[EXERCISE]: Scan the entries line by line and return those with "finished".

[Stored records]

-------

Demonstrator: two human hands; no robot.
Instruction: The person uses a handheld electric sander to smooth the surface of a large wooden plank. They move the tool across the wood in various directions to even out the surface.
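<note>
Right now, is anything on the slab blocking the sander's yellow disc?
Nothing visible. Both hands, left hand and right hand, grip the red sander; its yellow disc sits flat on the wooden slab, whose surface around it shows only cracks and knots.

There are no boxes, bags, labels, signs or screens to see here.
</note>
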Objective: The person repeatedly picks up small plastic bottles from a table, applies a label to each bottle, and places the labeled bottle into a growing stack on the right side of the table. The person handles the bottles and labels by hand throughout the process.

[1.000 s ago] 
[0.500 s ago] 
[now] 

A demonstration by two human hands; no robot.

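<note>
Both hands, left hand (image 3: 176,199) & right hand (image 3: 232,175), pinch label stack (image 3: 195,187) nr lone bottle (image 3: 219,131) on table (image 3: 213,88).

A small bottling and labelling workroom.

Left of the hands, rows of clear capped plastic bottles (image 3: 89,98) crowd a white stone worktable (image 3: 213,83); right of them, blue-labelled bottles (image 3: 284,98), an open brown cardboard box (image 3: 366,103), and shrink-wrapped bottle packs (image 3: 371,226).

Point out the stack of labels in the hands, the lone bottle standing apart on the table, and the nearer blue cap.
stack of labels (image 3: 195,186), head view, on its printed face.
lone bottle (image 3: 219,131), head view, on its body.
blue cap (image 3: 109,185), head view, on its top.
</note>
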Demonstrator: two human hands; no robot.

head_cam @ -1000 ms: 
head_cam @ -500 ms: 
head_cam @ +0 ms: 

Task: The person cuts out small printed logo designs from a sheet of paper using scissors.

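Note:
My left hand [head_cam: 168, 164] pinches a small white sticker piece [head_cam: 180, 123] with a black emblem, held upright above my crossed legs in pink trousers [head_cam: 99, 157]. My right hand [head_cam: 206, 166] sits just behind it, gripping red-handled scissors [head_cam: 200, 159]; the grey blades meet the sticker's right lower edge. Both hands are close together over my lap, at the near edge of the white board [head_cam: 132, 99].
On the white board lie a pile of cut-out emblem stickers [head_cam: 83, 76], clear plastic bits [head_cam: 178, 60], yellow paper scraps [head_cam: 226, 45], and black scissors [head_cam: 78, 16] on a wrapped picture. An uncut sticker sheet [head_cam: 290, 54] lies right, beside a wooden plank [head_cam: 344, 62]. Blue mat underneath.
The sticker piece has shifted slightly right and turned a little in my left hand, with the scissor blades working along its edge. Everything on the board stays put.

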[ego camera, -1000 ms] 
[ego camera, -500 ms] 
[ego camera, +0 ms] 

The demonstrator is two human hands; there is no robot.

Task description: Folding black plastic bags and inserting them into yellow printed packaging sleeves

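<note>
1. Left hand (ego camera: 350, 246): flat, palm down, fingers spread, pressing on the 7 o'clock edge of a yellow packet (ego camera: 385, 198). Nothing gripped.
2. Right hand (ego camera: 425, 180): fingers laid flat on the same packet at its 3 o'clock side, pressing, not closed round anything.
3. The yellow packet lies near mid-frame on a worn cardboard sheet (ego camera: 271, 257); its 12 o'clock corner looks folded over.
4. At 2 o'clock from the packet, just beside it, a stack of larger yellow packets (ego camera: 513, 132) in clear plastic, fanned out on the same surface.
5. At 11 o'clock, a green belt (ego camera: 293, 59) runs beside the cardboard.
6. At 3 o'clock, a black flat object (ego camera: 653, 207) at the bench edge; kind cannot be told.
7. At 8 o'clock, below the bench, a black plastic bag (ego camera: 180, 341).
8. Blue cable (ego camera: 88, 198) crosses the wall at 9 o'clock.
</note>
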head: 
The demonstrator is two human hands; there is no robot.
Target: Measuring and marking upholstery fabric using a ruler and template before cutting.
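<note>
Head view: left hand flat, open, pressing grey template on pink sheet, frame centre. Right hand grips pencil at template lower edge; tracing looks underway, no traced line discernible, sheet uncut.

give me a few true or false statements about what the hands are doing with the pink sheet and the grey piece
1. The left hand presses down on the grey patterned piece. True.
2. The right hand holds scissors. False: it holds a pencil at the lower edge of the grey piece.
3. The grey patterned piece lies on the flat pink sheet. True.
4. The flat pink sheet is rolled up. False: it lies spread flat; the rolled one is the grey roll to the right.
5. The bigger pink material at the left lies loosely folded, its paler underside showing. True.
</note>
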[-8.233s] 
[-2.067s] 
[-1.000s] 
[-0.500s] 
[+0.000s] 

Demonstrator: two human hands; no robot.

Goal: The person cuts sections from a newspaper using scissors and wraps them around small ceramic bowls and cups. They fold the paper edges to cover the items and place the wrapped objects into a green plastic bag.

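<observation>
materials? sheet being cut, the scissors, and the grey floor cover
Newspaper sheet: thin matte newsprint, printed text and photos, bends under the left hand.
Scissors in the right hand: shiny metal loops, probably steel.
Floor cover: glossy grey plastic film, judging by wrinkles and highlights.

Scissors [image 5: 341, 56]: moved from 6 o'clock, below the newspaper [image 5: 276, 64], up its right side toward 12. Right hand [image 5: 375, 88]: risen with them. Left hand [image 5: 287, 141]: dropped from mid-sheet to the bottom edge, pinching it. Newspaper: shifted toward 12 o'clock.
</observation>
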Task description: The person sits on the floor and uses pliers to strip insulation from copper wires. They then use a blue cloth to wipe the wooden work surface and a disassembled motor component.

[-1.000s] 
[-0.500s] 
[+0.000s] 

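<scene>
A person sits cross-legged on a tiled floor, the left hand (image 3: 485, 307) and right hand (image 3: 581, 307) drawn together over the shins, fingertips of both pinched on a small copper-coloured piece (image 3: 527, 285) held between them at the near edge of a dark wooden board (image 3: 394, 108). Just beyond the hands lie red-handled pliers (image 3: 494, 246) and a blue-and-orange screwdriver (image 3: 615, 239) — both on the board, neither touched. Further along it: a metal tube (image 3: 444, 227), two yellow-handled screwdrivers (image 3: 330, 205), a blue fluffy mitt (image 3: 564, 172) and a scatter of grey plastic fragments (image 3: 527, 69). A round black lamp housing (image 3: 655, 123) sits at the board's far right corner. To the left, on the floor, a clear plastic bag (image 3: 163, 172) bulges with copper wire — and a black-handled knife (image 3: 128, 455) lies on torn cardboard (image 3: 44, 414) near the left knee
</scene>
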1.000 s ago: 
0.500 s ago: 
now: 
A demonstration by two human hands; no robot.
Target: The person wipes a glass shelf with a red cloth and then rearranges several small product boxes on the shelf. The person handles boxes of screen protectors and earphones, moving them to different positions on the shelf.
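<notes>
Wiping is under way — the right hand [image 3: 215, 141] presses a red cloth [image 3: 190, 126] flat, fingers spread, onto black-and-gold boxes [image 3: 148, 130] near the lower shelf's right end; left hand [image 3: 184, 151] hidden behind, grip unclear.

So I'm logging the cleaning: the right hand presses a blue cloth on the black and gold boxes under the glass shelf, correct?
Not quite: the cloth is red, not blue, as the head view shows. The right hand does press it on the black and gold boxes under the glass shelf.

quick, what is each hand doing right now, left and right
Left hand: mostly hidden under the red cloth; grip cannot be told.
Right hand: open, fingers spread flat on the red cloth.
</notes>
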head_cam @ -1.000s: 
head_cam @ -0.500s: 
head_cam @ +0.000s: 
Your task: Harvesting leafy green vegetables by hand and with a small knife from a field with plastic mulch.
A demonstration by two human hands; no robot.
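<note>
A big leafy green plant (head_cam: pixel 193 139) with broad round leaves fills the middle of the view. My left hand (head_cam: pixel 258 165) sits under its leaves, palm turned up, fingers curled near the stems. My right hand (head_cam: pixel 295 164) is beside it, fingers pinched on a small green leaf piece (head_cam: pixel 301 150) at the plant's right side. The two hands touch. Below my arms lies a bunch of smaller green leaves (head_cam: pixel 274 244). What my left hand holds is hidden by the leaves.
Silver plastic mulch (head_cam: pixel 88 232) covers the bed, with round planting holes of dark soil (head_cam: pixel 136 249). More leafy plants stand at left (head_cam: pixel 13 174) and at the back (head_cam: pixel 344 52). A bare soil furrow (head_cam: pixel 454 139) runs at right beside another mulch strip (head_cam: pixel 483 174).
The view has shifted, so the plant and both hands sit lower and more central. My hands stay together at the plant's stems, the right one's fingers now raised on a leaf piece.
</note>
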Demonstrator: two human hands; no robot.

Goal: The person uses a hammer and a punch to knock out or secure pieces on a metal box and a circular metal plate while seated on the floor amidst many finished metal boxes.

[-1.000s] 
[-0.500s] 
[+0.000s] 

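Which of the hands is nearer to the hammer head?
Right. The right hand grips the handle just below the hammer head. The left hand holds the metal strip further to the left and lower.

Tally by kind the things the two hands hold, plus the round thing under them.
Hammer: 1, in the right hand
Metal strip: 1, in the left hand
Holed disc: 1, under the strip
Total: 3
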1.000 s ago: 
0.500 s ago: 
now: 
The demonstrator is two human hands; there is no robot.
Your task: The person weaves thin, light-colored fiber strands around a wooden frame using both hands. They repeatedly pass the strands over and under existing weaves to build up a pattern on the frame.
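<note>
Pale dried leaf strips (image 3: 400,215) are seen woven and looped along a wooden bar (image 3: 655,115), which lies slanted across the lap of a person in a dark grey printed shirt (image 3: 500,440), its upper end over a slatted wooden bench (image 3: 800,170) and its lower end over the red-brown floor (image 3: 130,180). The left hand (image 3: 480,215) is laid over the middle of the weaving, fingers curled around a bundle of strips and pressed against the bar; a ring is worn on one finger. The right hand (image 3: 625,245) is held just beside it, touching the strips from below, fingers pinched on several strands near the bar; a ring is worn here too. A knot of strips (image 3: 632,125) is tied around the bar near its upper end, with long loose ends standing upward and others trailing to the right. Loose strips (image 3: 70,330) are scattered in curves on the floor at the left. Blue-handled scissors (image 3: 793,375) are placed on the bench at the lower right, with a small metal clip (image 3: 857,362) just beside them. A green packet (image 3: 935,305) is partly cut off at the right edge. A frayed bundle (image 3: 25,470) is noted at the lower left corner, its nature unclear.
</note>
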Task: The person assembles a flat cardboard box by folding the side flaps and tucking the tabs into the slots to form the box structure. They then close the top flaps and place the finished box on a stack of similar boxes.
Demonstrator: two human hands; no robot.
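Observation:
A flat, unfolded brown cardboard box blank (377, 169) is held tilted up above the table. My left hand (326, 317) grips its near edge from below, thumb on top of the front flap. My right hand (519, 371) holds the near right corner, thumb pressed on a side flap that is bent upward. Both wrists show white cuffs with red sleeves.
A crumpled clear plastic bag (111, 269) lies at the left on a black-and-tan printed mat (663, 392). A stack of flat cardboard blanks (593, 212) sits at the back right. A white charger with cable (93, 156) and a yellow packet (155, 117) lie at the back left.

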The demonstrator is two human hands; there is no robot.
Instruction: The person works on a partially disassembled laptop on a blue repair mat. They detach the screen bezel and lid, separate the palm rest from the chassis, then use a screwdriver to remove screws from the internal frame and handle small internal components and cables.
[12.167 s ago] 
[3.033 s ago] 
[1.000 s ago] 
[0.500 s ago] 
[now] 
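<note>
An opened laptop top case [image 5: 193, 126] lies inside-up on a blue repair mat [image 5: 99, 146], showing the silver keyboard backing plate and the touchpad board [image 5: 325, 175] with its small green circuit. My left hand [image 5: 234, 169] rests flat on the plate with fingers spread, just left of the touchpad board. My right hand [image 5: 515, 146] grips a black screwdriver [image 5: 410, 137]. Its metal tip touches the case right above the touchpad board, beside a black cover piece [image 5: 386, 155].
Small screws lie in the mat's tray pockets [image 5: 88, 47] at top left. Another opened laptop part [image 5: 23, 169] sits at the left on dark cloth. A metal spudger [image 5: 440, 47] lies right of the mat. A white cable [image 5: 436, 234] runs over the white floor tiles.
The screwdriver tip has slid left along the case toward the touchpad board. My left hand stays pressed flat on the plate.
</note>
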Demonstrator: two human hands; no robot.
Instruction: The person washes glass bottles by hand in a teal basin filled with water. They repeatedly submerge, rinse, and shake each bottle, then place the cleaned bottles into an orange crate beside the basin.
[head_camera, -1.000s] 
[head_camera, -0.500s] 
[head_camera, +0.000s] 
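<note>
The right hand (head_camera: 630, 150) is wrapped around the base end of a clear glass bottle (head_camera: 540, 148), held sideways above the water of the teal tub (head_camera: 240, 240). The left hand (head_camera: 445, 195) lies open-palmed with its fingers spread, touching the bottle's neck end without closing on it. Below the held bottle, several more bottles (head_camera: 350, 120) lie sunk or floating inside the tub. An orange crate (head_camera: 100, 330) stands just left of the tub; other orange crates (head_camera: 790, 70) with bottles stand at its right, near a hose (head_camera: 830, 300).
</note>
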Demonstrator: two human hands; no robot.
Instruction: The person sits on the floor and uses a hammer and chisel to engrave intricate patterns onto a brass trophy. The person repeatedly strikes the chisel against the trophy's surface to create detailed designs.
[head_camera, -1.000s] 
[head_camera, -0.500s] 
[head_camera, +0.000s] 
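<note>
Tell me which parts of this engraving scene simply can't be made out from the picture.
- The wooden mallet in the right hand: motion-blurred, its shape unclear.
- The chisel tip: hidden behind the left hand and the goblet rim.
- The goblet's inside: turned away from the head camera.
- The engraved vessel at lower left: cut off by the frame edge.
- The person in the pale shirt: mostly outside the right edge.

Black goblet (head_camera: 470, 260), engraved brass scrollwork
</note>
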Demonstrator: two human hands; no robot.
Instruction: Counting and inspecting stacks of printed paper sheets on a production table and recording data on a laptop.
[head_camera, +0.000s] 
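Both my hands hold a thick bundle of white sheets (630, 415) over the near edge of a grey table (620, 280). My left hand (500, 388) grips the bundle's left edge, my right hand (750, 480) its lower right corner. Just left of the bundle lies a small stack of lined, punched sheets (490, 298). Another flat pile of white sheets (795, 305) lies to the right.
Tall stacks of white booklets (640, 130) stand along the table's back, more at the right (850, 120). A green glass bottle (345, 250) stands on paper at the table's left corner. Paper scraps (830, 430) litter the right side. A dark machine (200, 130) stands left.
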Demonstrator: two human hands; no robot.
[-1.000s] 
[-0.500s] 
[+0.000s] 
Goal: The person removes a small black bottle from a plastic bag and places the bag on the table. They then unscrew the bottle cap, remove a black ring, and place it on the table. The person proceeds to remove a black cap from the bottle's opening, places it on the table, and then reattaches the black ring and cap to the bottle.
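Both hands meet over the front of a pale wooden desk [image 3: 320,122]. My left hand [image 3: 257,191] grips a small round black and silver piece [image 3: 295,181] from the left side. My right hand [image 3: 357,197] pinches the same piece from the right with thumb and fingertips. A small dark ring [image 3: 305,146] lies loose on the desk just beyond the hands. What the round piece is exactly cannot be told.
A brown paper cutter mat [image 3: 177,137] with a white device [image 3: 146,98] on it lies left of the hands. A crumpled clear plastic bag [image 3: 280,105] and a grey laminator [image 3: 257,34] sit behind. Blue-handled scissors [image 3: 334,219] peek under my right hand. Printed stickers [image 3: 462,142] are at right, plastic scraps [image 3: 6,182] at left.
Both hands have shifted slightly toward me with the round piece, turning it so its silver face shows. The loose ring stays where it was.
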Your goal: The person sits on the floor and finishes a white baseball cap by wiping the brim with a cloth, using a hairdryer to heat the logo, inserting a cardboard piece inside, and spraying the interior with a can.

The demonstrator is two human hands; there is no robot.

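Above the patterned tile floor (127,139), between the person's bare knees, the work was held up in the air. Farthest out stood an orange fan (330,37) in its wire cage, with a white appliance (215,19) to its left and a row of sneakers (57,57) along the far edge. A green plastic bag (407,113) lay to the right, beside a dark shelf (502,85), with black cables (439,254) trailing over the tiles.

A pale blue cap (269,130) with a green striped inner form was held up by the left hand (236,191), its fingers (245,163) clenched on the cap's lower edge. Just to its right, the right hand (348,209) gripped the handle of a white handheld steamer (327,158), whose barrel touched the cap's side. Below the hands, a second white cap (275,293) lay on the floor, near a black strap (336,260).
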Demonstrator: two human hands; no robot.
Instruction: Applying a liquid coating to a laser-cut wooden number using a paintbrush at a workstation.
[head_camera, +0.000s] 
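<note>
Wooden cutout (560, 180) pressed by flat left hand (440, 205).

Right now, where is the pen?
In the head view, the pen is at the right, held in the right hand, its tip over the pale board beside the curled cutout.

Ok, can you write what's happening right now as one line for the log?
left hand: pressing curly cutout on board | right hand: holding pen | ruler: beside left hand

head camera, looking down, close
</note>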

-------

[YOUR RESPONSE]:
Goal: The person uses a hammer and a punch to knock out or secure pieces on a metal box and a circular metal plate while seated on the floor amidst many finished metal boxes.
Task: The person assembles a flat cardboard box by folding the side flaps and tucking the tabs into the slots to form the box structure. They then close the top flaps and place the finished box on a stack of similar boxes.

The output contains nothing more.